Friday, November 16, 2012

Unscientific Beliefs

In the Astronomy Education Review there is an awesome article by Chris Impey, Sanlyn Buxner, and Jessie Antonellis about Non-scientific beliefs among undergraduate students. They polled over 11K typically freshman or sophomore students over 22 years(!) about their non-scientific (signifying beliefs not acquired by application of the scientific method). They conclude that 'nonscientific ways of thinking are resistant to formal instruction, changing surprisingly little over the course of a college career that typically includes three science courses. The level of basic science knowledge among undergraduates is only weakly coupled to attitudes towards pseudoscience, and it coexists with attitudes and beliefs that are faith-based.'
The nonscientific beliefs probed range from those that are (I'd argue) antiscientific (e.g., 'The positions of the planets have an influence on the events of everyday life.' or 'Some numbers are especially lucky for some people.') to attitudes towards science or discussions of science ethics (e.g., 'Nuclear power is an important energy source and its use should be expanded.' or 'We should devote more of our money and scientific resources to repair damage done to the environment.').

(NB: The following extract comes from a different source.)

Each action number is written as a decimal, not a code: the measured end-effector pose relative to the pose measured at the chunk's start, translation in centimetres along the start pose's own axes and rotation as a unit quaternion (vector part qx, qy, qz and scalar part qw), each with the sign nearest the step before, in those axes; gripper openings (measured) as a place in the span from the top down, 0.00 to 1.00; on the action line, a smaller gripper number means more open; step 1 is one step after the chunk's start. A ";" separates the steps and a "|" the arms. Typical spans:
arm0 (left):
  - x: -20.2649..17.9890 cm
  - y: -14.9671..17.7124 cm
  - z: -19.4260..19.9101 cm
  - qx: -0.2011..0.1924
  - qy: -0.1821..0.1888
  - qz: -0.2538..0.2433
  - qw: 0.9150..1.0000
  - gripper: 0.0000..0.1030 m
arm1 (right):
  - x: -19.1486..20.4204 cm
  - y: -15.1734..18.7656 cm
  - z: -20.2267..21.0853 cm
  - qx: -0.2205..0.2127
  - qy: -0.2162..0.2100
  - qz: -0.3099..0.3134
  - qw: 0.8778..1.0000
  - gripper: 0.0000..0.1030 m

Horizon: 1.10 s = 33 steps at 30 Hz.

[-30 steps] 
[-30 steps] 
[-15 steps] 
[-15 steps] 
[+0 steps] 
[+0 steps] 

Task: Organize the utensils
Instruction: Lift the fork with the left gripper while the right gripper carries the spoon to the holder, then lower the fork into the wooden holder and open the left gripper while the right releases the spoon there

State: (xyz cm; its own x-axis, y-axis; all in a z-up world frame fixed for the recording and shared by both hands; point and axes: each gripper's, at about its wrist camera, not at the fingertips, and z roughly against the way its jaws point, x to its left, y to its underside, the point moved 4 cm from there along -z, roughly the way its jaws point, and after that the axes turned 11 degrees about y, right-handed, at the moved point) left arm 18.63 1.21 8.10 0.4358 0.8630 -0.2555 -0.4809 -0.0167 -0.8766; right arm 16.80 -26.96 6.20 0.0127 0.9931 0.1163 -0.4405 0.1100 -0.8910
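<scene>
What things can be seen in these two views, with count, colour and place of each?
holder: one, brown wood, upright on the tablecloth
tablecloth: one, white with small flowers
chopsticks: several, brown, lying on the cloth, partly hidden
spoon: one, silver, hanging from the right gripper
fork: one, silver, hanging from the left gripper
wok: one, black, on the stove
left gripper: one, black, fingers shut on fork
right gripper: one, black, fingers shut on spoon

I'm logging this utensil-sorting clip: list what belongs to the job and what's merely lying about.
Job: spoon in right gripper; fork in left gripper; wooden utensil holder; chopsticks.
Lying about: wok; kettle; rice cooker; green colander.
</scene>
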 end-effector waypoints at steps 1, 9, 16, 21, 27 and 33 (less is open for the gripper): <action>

Some of their interesting results:
  • The degree of nonscientific beliefs varied very little with the stage within undergraduate education or the number of science classes taken. Courses fulfilling distribution science requirements apparently do little to diminish nonscientific beliefs.
  • There was very little difference between the mean science literacy scores of cohorts with high and low scores for unscientific beliefs (it accounted for only 4% of the science literature score variance). Having unscientific beliefs appears to have little effect on your science literacy(!)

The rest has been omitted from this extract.